Go through the records and transcribe them exactly, passing over any picture.

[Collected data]
——————————

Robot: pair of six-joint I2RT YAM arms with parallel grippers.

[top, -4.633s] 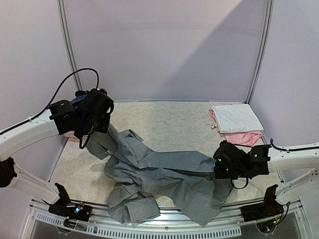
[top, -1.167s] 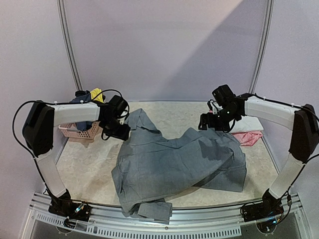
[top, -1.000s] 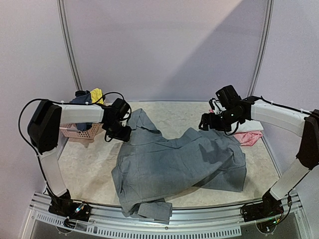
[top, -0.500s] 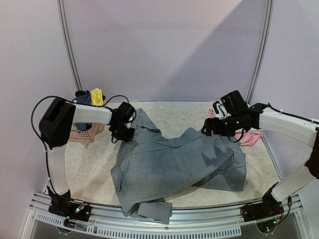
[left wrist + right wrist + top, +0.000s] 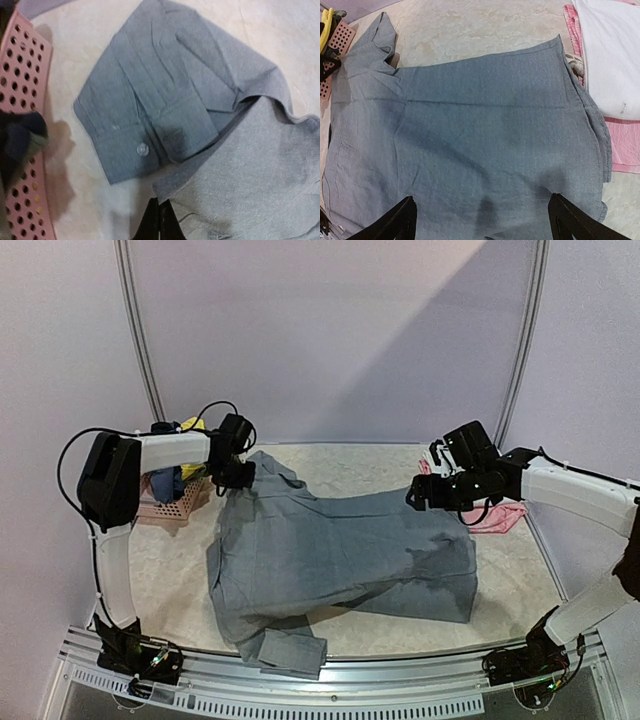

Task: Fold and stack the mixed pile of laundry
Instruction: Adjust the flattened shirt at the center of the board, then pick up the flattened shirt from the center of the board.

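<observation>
A grey garment (image 5: 340,550) lies spread across the middle of the table, one buttoned cuff (image 5: 142,149) folded at its far left corner. My left gripper (image 5: 238,478) sits at that corner beside the basket. Its fingertips (image 5: 161,220) are shut, pinching the grey garment's edge. My right gripper (image 5: 425,495) hovers over the cloth's far right part (image 5: 470,115), open wide, with nothing between its fingers (image 5: 405,212). A folded white piece (image 5: 610,55) lies on a pink piece (image 5: 625,145) at the right. Navy (image 5: 163,480) and yellow (image 5: 190,426) garments sit in the basket.
A pink lattice basket (image 5: 175,500) stands at the far left, its wall (image 5: 20,125) close to my left fingers. The white and pink stack (image 5: 495,518) is partly hidden behind my right arm. A loose grey flap (image 5: 290,650) hangs at the table's front rail.
My left gripper closed on the garment's edge and moved back and left, pulling the cloth flatter and wider. The right gripper stayed open and barely shifted.
</observation>
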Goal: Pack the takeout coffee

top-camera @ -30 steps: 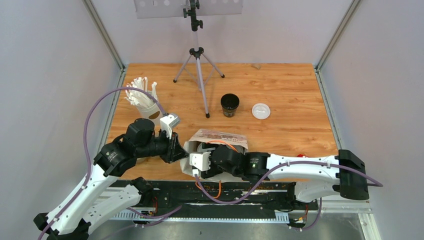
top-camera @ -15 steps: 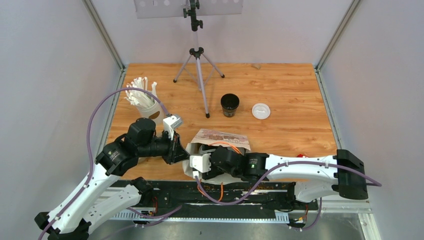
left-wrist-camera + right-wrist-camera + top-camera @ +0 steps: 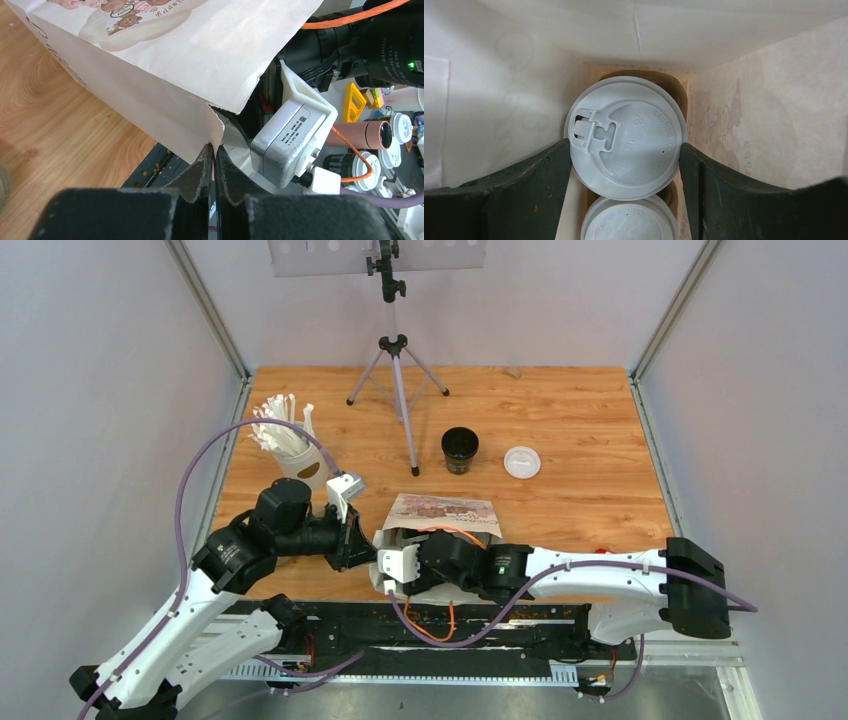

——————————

--- FINISHED EXERCISE ---
Robot: pair of six-joint I2RT YAM arms with parallel grippers.

[top, -4.633s] 
[top, -1.167s] 
[top, -1.000s] 
[top, -0.500s] 
[left wrist + right wrist + top, +0.000s] 

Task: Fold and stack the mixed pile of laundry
Instruction: Adjust the flattened shirt at the center of the board, then pick up the flattened shirt from the center of the board.

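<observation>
A grey garment (image 5: 340,550) lies spread across the middle of the table, one buttoned cuff (image 5: 142,149) folded at its far left corner. My left gripper (image 5: 238,478) sits at that corner beside the basket. Its fingertips (image 5: 161,220) are shut, pinching the grey garment's edge. My right gripper (image 5: 425,495) hovers over the cloth's far right part (image 5: 470,115), open wide, with nothing between its fingers (image 5: 405,212). A folded white piece (image 5: 610,55) lies on a pink piece (image 5: 625,145) at the right. Navy (image 5: 163,480) and yellow (image 5: 190,426) garments sit in the basket.
A pink lattice basket (image 5: 175,500) stands at the far left, its wall (image 5: 20,125) close to my left fingers. The white and pink stack (image 5: 495,518) is partly hidden behind my right arm. A loose grey flap (image 5: 290,650) hangs at the table's front rail.
My left gripper closed on the garment's edge and moved back and left, pulling the cloth flatter and wider. The right gripper stayed open and barely shifted.
</observation>
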Goal: Pack the takeout coffee

top-camera @ -30 steps: 
top-camera @ -15 steps: 
left-wrist-camera + right-wrist-camera + top-camera @ +0 steps: 

No additional response is needed to complete this exercise.